Germany and France want to enforce with a joint compromise proposal, the controversial digital tax in Europe. A sales tax of three percent on online advertising revenues should be decided to March 2019 and January 2021 to apply, reported the news agencies dpa and AFP consistently citing EU diplomats. Prerequisite for this is that in the meantime no solution at the level of the Organisation for economic co-operation and development (OECD) found.

The European Commission had originally proposed to charge for digital companies such as Google and Facebook with a global annual turnover of at least EUR 750 million as well as an online turnover of 50 million euros in Europe, three percent income tax. In conversation, however, was to take into account not only online advertising but also the sale of user data.

the Finance Ministers of The 28 EU member States to advise on this Tuesday on the digital expensive.
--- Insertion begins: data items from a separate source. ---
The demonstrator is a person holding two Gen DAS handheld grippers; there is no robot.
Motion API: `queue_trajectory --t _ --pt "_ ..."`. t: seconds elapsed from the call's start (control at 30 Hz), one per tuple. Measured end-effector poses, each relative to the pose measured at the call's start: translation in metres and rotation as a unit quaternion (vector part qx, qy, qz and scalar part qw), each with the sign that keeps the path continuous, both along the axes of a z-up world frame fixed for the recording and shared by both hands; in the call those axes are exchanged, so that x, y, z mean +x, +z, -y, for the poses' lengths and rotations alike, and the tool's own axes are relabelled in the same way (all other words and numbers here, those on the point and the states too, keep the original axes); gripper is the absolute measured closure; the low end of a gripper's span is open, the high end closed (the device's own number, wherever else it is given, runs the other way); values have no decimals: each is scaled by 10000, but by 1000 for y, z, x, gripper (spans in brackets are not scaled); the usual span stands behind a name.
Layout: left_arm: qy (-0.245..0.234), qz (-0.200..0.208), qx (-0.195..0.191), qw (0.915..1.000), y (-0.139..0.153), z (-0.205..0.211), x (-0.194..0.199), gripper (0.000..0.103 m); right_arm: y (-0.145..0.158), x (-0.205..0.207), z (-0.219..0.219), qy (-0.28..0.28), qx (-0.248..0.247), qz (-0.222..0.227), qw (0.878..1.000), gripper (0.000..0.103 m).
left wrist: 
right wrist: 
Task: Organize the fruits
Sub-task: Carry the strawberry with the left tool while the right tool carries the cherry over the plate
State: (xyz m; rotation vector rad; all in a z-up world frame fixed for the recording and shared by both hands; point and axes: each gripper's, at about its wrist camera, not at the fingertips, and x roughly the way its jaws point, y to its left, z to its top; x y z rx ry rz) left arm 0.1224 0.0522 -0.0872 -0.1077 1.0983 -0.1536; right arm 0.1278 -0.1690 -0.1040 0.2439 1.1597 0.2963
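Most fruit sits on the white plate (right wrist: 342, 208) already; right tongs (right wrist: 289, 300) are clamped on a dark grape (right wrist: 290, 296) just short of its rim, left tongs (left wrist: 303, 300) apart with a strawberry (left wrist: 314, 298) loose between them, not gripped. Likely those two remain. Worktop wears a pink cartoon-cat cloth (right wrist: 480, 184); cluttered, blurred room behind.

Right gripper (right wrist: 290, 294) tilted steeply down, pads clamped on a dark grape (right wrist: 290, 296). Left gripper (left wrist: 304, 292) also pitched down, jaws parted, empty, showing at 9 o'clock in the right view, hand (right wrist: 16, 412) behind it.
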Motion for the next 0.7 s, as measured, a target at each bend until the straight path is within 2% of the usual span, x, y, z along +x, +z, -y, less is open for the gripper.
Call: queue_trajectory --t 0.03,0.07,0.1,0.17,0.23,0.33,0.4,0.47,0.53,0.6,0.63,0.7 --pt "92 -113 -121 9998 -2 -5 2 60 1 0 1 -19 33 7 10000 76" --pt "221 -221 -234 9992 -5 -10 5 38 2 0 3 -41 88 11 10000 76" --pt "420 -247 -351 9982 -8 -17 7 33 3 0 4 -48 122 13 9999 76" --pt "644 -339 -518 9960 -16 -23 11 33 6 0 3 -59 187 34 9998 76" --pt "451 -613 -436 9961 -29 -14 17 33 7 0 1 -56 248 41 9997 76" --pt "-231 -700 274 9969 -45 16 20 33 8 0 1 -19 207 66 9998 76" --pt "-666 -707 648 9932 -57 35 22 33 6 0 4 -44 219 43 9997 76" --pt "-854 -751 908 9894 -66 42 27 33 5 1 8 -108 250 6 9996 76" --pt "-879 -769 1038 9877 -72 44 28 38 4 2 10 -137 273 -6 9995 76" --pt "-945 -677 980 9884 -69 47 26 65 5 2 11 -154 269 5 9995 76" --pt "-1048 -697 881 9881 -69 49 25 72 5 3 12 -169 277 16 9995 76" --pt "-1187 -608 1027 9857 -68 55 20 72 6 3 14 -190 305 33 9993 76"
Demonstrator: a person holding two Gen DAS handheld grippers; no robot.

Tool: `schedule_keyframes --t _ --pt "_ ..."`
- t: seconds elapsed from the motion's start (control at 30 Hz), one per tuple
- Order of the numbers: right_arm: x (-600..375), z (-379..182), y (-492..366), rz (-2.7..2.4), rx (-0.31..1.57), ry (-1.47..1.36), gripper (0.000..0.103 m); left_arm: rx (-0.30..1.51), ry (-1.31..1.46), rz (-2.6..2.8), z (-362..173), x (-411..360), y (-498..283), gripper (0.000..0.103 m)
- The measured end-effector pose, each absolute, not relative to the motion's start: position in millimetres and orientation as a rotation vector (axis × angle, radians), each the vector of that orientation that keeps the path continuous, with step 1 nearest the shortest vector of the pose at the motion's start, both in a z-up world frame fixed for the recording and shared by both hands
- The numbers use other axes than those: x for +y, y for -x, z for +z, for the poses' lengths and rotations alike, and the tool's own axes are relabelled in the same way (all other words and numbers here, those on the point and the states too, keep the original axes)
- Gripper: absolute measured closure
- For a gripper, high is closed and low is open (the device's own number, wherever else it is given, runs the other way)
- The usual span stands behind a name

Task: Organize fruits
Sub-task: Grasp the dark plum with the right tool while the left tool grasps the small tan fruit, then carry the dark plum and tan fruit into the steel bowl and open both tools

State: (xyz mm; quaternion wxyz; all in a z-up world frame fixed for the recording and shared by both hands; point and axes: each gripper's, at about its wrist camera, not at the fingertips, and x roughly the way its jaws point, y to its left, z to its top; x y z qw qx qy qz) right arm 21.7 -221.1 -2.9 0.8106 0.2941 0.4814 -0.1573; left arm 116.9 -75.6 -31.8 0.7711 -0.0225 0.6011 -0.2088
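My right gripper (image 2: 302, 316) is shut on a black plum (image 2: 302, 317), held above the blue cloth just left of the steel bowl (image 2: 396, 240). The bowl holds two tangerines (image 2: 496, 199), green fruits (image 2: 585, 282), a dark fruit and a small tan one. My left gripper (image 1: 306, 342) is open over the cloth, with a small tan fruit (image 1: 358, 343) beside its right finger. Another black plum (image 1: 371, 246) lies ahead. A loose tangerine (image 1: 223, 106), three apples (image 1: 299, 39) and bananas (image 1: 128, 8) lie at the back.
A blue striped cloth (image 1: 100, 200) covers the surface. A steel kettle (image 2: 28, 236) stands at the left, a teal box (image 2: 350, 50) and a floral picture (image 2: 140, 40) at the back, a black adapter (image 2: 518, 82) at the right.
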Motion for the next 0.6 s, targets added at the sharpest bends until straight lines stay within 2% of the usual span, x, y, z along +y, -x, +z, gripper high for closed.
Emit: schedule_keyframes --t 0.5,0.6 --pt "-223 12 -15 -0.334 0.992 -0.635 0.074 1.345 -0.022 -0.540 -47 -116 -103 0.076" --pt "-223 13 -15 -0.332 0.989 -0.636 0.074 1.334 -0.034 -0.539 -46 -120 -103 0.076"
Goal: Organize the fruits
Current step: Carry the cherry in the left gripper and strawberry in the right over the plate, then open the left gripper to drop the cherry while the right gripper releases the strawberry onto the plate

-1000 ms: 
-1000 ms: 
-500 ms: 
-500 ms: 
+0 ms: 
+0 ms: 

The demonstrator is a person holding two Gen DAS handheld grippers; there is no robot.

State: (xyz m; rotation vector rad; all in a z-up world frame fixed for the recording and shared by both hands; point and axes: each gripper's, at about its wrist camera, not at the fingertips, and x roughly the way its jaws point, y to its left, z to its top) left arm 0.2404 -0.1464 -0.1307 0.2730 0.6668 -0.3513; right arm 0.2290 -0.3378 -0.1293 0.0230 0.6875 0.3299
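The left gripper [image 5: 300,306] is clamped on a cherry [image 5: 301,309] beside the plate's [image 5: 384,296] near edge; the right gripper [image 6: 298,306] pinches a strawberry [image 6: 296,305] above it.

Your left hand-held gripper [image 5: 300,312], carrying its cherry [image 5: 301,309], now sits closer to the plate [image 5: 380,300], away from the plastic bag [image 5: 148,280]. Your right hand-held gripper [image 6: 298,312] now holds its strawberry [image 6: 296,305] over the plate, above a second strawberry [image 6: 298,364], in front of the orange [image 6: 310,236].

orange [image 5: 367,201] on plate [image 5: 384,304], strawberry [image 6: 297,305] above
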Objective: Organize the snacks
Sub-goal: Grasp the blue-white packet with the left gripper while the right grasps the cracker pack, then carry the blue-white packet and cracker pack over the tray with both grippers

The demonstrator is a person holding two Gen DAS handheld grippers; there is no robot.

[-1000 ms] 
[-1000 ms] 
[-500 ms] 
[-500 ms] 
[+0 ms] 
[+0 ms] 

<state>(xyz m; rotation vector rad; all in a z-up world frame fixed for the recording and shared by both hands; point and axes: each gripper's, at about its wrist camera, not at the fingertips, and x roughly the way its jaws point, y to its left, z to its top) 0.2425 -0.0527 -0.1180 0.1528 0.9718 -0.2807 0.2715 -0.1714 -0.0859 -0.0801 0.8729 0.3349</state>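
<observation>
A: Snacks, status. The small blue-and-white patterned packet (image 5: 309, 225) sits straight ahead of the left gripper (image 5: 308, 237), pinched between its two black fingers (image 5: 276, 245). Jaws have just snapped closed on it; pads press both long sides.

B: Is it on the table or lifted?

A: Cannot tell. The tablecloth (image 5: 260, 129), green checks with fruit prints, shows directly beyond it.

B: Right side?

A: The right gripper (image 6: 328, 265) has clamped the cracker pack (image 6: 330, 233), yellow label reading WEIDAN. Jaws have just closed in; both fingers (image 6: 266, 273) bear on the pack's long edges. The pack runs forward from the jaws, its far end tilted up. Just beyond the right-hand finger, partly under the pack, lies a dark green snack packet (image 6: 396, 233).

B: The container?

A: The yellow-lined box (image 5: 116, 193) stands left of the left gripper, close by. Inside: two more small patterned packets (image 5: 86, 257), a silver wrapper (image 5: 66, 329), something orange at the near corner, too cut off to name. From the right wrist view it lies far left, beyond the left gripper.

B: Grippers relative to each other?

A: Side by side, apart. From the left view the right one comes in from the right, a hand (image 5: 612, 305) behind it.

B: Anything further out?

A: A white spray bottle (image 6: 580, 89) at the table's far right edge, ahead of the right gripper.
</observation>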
The President of France, Emmanuel Macron calls for months, a quick decision on a EU-tax, in order to present to the citizens before the European elections in may 2019 specific results. The Federal government had set a long time on an agreement at the global level.

In a joint statement, Germany and France stress, according to information from the EU circles, now their “determination, a fair and effective tax on big digital companies”. Both sides expect, therefore, that it will not be until 2020, an agreement in the OECD framework for digital taxation, which the EU tax would be necessary. For the other case is due to be adopted at the EU level, no later than March, a Directive, which would apply from 2021. The EU digital tax would apply to the German-French plans, but for only a limited period up to 2025.